# [The problem]
Below are some records; quote exactly the lines from the one that contains "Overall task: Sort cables" through the one that contains "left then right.", inclusive, and no others.

(Source data)
######

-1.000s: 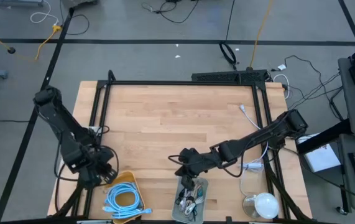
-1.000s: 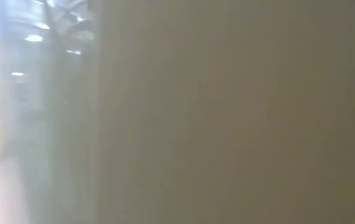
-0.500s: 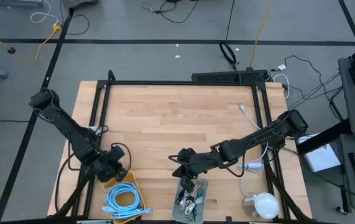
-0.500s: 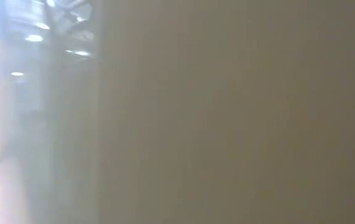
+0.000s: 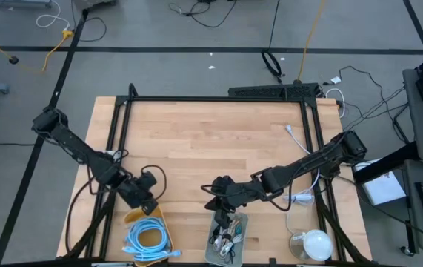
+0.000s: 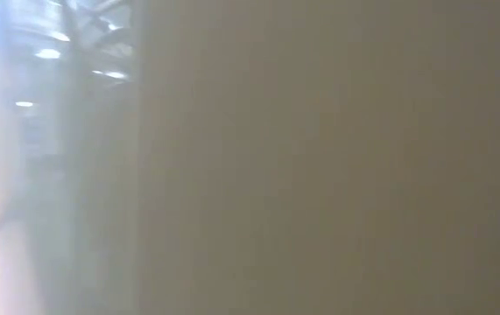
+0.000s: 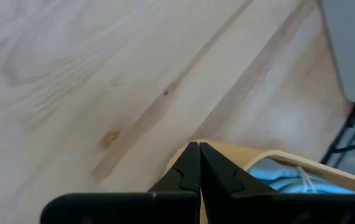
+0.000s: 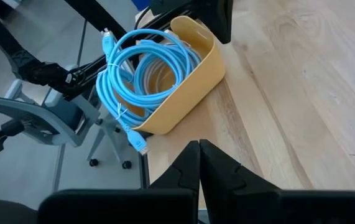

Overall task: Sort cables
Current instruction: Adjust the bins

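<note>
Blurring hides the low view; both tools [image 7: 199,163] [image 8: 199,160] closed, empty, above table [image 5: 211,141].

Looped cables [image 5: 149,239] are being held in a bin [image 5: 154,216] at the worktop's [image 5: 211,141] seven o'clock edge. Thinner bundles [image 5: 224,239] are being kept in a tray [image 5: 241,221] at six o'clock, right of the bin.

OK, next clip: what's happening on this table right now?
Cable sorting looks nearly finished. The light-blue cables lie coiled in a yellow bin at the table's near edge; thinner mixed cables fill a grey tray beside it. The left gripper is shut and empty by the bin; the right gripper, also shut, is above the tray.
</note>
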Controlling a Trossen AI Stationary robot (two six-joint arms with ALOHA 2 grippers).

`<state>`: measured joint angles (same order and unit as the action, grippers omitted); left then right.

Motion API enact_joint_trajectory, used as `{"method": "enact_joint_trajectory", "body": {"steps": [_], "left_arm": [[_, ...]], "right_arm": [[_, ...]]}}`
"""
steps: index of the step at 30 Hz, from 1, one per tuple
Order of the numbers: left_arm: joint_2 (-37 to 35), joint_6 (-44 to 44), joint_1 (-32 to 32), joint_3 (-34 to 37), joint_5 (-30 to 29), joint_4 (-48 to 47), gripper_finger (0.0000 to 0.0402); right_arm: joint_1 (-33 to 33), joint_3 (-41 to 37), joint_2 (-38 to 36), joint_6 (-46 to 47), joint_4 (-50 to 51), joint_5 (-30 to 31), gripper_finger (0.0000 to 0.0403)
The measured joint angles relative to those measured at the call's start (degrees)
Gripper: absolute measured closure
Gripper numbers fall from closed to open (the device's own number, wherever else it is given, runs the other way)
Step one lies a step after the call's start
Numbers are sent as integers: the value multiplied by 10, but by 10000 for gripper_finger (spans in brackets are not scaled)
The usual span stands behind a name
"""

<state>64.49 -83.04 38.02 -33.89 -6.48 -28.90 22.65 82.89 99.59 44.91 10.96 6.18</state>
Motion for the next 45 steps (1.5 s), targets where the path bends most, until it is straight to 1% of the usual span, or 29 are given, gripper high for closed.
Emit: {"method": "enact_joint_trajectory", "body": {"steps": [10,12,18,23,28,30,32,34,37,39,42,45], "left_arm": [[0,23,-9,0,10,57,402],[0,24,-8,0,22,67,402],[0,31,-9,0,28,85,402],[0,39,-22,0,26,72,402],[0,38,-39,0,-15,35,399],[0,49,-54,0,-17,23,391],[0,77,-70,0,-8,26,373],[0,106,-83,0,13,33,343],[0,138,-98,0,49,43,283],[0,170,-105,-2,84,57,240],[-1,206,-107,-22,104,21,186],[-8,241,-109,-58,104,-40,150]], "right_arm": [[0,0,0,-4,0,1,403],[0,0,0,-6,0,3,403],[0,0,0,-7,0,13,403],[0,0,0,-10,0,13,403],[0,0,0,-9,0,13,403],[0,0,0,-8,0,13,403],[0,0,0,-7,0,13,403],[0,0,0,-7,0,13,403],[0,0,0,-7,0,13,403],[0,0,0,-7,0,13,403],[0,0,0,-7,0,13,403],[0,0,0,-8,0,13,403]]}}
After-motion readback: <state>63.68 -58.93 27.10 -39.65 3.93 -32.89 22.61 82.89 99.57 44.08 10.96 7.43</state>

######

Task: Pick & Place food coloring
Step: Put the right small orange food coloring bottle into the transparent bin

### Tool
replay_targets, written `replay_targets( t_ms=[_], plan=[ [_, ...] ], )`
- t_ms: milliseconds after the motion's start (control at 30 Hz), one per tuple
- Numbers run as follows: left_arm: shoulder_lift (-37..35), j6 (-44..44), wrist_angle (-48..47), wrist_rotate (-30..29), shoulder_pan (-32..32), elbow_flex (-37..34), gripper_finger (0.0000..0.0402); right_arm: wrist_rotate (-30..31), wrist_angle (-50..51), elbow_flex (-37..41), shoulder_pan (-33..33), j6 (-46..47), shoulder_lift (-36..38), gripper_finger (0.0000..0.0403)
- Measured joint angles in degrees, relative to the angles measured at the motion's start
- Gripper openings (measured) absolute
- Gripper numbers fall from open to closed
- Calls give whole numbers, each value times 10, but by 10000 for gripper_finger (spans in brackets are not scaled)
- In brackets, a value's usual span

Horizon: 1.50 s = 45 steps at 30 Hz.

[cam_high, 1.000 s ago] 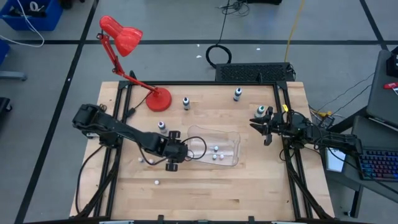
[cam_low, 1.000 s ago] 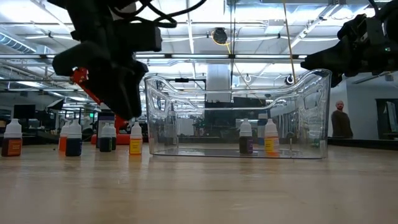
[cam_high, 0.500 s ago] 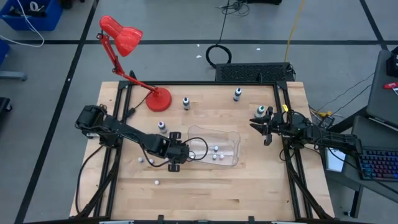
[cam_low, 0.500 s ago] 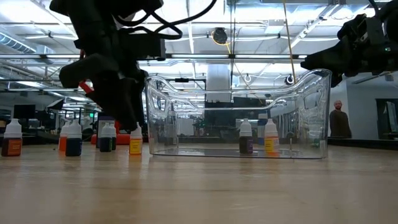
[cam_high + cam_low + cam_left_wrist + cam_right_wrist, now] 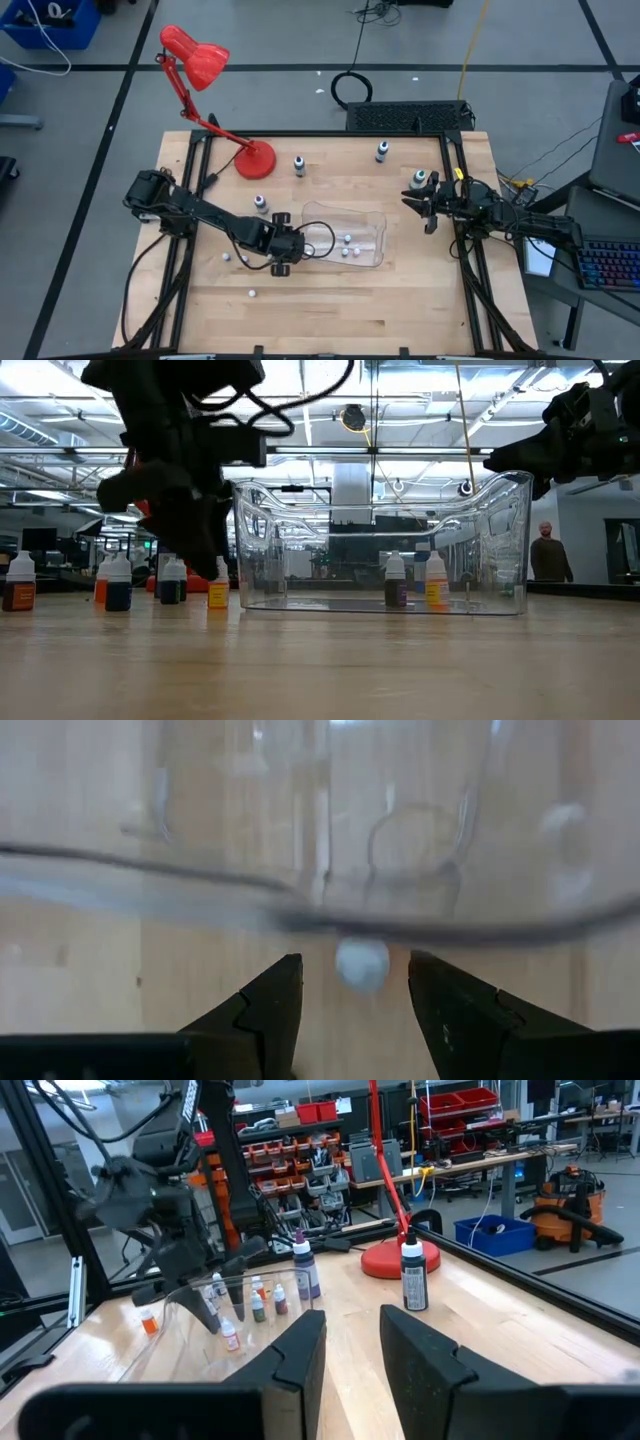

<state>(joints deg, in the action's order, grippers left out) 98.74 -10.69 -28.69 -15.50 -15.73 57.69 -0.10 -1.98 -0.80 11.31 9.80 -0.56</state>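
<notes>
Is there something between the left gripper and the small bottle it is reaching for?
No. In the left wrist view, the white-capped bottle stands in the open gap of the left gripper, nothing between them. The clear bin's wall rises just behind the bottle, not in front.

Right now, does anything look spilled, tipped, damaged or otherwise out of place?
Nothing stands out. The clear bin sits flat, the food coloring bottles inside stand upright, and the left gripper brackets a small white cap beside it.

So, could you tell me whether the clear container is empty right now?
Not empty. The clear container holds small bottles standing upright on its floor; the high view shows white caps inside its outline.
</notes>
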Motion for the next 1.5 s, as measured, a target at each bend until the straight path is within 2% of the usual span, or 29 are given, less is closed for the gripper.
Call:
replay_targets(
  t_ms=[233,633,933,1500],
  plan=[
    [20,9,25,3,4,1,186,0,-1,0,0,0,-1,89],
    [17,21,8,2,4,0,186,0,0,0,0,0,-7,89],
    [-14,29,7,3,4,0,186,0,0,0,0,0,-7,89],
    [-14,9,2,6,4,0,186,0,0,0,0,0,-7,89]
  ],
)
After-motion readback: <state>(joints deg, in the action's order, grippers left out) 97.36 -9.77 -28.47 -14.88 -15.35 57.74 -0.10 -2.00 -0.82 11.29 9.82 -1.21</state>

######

# [Result below]
Overall task: Sort cables
Current instruction: Adjust the bins

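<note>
Blurring hides the low view; both tools [image 7: 199,163] [image 8: 199,160] closed, empty, above table [image 5: 211,141].

Looped cables [image 5: 149,239] are being held in a bin [image 5: 154,216] at the worktop's [image 5: 211,141] seven o'clock edge. Thinner bundles [image 5: 224,239] are being kept in a tray [image 5: 241,221] at six o'clock, right of the bin.

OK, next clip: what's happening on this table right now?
Cable sorting looks nearly finished. The light-blue cables lie coiled in a yellow bin at the table's near edge; thinner mixed cables fill a grey tray beside it. The left gripper is shut and empty by the bin; the right gripper, also shut, is above the tray.
</note>
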Controlling a Trossen AI Stationary robot (two six-joint arms with ALOHA 2 grippers).

`<state>`: measured joint angles (same order and unit as the action, grippers omitted); left then right.

The exercise is complete as it stands.